株主は、持株数(出資割合)に応じて、受けられる恩恵が異なります。
持株数が一定数を超えると株主優待が豪華になるケースも多いですし、何より株主総会で行使できる票数は持株数に比例します。

株主の世界は、持株数が多いほど強いのです。
株主全員平等というわけではありません。


一方、住民は皆平等です
実際は不平等がまかり通っている気もしますが……建前上は平等です。
 

建前上も実質も不平等が当然である株主の世界とは全然異なります。


住民=株主だと捉えてしまうと、「住民は平等」という原則を見失います。
所得額や納税額に応じて住民間に序列があるかのような錯覚に陥り、「たくさん納税してるんだから」と便宜供与を強いてくる地主のような存在が生まれてしまいます。

株主はだいたい「お金持ちの大人」だが住民はいろいろ

株主は、誰もが簡単になれるわけではありません。
株式を購入するためのお金がまず必要ですし、大金を自由に使える裁量権も欠かせません。
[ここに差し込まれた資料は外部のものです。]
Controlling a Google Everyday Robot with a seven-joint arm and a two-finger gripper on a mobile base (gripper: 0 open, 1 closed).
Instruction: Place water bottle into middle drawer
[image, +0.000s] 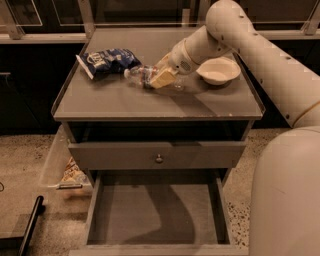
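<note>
The water bottle (137, 74) lies on its side on the grey cabinet top (125, 100), white cap pointing left toward the blue snack bag. My gripper (163, 76) reaches in from the right and sits down on the bottle's right half, hiding its base. The bottle rests on the top. The middle drawer (156, 212) is pulled out below, toward me, and its flat grey floor is bare.
A blue crinkled snack bag (107, 60) lies just left of the bottle. A white bowl (218, 70) stands right of the gripper. A closed drawer front with a round knob (159, 159) is above the open drawer. A clear bin (59, 165) stands on the floor at the left.
</note>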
そのため、株主は基本的にお金持ちの大人、いわば社会的強者が多いです。
お金持ちかつ大人であるがゆえに、「生活に余裕がある」「理性的」「ビジネスライク」といった内面的な属性も特定されていきます。

一方、住民は様々です。
子どももいれば大人もいますし、貧乏な人も億万長者もいます。
パーソナリティも様々です。
生活に切羽詰まっている方も多いですし、理性や打算ではなく感情的に動く人も多いです。
社会的強者がいれば、社会的弱者も多いのです。

住民=株主という譬え話は、住民の多様性を捨象しがちです。
特に社会的弱者の存在を見失い、住民全員に強者としての振る舞いを求めかねません。

あえて「住民=株主」とたとえたがる意図とは? 

何らかの比喩を用いるときは、それなりの目的が存在するものです。
聴衆にとって身近な物事に例えてわかりやすくしたり、あえて大袈裟に表現して記憶に焼き付けようとしたり……

ただ、「住民=株主」という喩えの場合は、メリットが全然思いつきません。
むしろ誤解を招きやすいので、避けるべきだと思われます。
今度この表現を見かけたら、その意図を深掘りしていきたいなと思っています。